WORK INSTRUCTIONS: Every line in the data below from the one containing "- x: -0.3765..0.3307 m" down to the one containing "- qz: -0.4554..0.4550", both included, must be retyped exactly; no other line is to appear.

PROVIDED MATERIAL:
....
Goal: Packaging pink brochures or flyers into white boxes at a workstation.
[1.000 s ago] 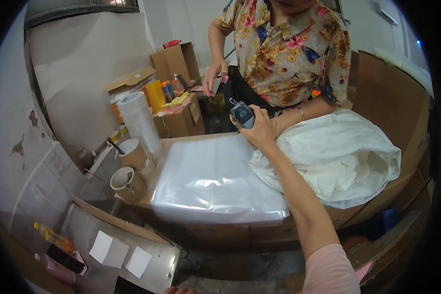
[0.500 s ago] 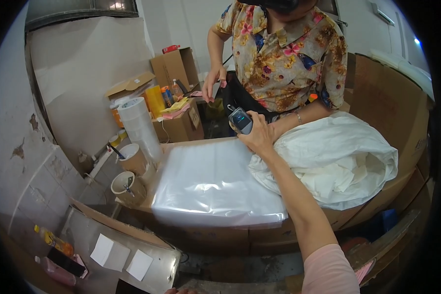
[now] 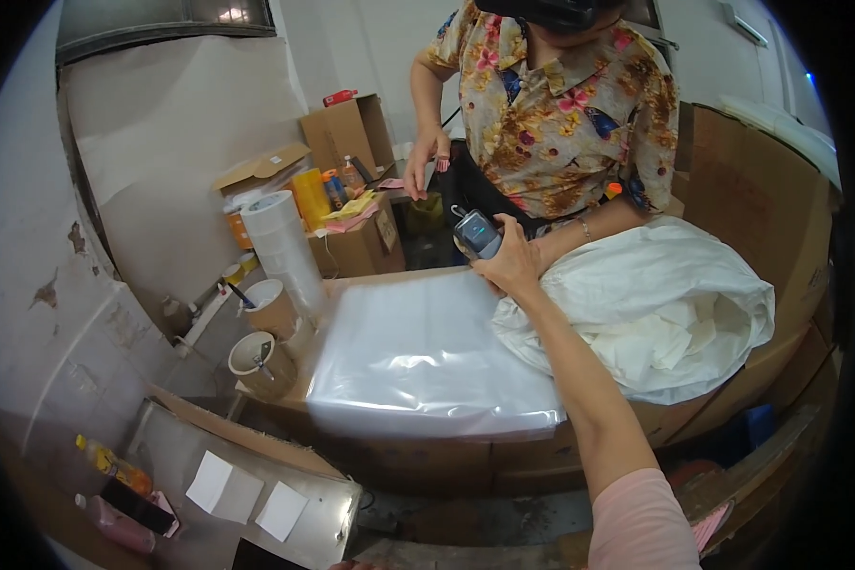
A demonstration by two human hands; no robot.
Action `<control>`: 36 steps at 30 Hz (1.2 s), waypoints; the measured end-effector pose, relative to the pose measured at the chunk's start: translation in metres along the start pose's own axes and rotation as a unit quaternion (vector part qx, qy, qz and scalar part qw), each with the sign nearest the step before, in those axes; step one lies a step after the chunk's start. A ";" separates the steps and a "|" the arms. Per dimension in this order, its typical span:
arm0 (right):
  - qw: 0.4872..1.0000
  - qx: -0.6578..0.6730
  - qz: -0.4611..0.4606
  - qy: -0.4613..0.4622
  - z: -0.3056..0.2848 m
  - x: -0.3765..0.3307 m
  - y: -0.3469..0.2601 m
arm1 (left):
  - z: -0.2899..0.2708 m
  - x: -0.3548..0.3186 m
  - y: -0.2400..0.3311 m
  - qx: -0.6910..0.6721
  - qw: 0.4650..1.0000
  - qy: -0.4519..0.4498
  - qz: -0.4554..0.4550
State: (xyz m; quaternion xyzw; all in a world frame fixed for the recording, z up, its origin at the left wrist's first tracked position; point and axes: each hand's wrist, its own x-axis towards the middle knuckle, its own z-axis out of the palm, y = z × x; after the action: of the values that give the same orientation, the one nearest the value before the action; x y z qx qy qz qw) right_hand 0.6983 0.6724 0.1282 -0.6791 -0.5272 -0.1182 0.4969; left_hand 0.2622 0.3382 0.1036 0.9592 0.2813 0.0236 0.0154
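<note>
My right hand [image 3: 511, 264] reaches out over the table from a pink sleeve, fingers wrapped round a small dark handheld device [image 3: 478, 234] with a lit screen and a short loop at its top. The device is just in front of a person [image 3: 551, 114] in a floral shirt, whose forearm passes behind my hand. Below my wrist lies a stack of clear plastic sheets or bags [image 3: 427, 351]. A large white sack [image 3: 655, 294], crumpled and open on its right side, is beside my forearm. Only a sliver of my left hand [image 3: 353, 565] shows at the lower edge; its fingers are mostly cut off.
Left of the plastic stand tall tape rolls [image 3: 280, 242] and two cups [image 3: 259, 365] with tools. Cardboard boxes [image 3: 356, 237] with bottles are behind. A metal table [image 3: 328, 508] at lower left bears white paper pads [image 3: 223, 486], a phone [image 3: 135, 503] and bottles.
The whole view has shifted slightly, so most things appear a little farther right. My right hand still grips the device, and the person opposite keeps nearly the same pose.
</note>
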 end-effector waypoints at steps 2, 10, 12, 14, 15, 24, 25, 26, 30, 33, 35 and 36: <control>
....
ANSWER TO THE EXERCISE:
  - x: -0.3765..0.3307 m
  - y: -0.3469..0.2601 m
arm1 (left):
  - z: -0.2899..0.2708 m
  - x: -0.3548..0.3186 m
  - y: -0.2400..0.3311 m
  - qx: -0.6910..0.6721
  - qw: 0.4650..1.0000
  - qy: -0.4519..0.4498
  - qz: -0.4554..0.4550

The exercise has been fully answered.